I lost my father while I was abroad in 2012. The notes, messages and even one hand-written letter (from a class of ’72 DKE alumnus) warmed my heart. Their demonstration of support from a distance carried me through that time. The greatest show of love came during the funeral, when a large, beautiful vase of white roses arrived with the note “With Deepest Sympathy and Respect, The Brothers of the Sigma Chapter of Delta Kappa Epsilon.” This gesture of love moved my own mother to tears, as she fully understood that DKE gave me another home away from the one she and my father created.

Recently, I embraced the fact that I am either gay or bisexual. (Sexuality is profoundly confusing).
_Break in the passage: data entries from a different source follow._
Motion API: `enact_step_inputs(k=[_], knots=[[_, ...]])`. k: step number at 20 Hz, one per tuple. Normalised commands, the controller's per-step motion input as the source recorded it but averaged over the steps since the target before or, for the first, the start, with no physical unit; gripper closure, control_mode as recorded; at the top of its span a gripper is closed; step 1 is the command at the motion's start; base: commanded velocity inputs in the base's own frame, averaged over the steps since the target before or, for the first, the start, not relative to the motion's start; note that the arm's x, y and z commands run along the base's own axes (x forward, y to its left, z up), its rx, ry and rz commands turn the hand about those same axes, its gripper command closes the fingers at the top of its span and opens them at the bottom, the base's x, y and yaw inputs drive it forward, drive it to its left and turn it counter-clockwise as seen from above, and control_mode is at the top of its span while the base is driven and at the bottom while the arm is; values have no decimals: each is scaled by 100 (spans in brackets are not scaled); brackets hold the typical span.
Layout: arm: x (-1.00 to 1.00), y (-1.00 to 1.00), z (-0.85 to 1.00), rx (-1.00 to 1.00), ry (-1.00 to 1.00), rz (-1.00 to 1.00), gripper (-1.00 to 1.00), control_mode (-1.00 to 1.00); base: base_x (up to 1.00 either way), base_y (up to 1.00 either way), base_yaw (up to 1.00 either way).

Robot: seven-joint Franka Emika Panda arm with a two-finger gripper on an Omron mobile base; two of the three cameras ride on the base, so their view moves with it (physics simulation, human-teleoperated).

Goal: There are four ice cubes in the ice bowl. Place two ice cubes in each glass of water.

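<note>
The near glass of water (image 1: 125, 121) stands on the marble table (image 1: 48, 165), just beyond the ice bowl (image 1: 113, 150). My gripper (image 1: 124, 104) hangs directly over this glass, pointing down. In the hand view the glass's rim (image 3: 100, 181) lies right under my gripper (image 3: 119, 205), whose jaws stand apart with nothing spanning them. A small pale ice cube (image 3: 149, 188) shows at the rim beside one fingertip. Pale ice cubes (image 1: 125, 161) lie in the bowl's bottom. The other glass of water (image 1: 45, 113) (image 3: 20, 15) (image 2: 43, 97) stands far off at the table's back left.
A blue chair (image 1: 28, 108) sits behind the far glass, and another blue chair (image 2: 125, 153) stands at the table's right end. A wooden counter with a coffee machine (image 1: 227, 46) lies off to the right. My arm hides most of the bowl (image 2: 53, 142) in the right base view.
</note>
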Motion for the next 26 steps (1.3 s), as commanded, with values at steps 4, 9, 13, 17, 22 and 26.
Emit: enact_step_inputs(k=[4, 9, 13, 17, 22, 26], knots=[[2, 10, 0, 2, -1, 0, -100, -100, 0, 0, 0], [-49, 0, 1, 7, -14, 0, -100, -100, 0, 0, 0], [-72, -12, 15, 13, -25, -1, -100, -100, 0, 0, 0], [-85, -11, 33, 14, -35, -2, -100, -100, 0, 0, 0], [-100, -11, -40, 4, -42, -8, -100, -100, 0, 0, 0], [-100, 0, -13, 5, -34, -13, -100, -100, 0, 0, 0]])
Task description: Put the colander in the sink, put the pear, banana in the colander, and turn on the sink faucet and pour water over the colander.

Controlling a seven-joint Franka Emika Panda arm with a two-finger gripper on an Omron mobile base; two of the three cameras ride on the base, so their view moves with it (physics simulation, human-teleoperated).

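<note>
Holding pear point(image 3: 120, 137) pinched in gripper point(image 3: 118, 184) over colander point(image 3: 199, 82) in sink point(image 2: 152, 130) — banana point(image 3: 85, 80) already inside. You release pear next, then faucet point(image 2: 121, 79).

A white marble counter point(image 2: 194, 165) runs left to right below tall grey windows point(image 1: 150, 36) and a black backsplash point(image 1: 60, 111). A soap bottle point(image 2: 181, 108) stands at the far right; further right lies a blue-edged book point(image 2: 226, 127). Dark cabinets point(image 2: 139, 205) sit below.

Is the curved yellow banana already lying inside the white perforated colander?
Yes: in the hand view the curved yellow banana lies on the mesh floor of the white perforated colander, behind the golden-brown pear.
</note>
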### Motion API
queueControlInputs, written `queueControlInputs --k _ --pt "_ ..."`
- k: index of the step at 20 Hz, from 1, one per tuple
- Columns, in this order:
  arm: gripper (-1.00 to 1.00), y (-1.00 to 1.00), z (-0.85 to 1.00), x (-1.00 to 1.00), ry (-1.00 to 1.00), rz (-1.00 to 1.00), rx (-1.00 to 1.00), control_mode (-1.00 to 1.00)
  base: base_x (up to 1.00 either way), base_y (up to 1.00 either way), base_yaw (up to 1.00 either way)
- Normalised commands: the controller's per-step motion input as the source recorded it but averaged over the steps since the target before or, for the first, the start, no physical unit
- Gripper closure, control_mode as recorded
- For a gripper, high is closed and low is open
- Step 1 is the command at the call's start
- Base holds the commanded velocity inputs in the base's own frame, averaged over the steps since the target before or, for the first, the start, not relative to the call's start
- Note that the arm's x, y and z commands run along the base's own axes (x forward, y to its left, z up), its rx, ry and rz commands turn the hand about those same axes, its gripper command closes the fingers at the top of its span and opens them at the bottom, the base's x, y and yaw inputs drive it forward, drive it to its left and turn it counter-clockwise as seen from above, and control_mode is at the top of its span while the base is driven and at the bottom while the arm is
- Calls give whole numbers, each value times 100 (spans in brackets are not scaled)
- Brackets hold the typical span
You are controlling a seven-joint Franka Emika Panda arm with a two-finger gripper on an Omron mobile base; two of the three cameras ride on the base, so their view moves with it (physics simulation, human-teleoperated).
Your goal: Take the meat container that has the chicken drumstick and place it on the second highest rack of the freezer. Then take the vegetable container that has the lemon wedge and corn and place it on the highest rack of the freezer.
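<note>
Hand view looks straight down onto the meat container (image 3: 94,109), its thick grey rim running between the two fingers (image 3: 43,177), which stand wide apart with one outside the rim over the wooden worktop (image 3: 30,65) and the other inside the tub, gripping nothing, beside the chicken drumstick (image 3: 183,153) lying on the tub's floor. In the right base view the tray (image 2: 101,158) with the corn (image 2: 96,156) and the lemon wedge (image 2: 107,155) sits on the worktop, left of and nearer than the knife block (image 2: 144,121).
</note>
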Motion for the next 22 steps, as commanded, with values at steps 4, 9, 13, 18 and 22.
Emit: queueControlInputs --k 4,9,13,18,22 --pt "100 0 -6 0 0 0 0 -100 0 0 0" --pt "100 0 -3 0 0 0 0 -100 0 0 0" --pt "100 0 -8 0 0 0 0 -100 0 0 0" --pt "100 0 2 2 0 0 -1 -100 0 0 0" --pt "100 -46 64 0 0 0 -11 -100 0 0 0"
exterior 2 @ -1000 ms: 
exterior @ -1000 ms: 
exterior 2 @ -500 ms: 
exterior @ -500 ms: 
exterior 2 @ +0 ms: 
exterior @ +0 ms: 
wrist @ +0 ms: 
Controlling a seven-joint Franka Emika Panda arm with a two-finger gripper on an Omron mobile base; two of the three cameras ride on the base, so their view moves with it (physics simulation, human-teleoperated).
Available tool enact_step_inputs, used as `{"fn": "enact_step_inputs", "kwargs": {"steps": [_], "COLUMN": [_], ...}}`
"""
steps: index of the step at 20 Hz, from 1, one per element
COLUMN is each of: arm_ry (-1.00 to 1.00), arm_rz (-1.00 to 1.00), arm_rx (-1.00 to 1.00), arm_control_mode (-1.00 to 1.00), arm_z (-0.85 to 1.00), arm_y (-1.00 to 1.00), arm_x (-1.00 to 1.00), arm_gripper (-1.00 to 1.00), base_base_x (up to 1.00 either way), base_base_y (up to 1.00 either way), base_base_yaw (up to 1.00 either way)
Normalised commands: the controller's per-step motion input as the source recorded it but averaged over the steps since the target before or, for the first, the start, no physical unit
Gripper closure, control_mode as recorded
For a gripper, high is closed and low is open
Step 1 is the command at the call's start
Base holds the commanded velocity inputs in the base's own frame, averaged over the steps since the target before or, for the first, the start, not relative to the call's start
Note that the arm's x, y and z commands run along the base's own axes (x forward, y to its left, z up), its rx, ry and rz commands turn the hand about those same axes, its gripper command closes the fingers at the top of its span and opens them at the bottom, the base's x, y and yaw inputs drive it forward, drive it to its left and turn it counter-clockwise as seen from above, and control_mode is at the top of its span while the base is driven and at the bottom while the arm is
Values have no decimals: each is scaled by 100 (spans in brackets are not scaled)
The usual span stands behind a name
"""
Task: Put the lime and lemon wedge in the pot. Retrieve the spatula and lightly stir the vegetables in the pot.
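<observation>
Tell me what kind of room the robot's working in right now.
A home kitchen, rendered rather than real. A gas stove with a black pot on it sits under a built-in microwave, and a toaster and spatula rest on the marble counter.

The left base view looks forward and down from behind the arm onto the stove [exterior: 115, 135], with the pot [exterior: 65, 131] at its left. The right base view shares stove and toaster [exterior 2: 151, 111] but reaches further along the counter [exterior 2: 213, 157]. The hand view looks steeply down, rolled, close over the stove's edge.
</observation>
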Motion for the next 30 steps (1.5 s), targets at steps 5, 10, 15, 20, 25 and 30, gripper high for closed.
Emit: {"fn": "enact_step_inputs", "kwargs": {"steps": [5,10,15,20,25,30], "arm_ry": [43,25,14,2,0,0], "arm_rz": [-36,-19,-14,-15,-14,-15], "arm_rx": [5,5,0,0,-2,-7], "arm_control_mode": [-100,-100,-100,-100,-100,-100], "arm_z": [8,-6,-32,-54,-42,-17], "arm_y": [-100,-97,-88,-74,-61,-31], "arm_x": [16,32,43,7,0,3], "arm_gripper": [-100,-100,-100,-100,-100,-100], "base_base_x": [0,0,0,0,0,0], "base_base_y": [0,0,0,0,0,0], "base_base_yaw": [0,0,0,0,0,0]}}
I would not have been able to come “out of the closet” without these people who have become my brothers. Growing up in a very conservative area, I smothered my desires in an effort to avoid humiliation and shame. My actions, sayings, gestures and general appearance were carefully manicured throughout my whole life to avoid the possibility of being labeled or identified as a homosexual. I was legitimately planning on spending the rest of my life with a well-disguised secret. This reality did not change when I arrived at Amherst. Although the Queer Resource Center provides terrific support, it was unable to fulfill my emotional needs. Yet, DKE was once again able to make up for this void. My fraternity provided a well-timed solution in addressing my fears. Two semesters ago, we pledged our first openly gay man and a close fraternity brother came out to me. For the first time, with their support, I felt comfortable enough to confront my feelings. Given time I was able to accept my true identity and share it with the fraternity, the campus and eventually my immediate family. My experiences in a fraternity have wholeheartedly defined who I am as an individual, even instilling in me the confidence to write and publish this article regardless of its personal content.

The Amherst experience is unique, but it can be powerfully alienating. When that occurs, fraternities and the bonds they build can serve as a crucial support system for many young men who would otherwise lack a shoulder to lean on. In an effort to realize a more open, accepting, egalitarian and diverse campus, the college has banned a group that truly embodies that vision — the very thing that they are trying to promote. By removing these support systems, the college will inevitably make a negative impact on the lives of incoming students who could greatly benefit, as I have, from a fraternity-like institution. These fraternities are not the bastions of white, heterosexual male privilege that some have mischaracterized them as being. I’m a gay minority male who was recruited by a survivor, and I am a DKE.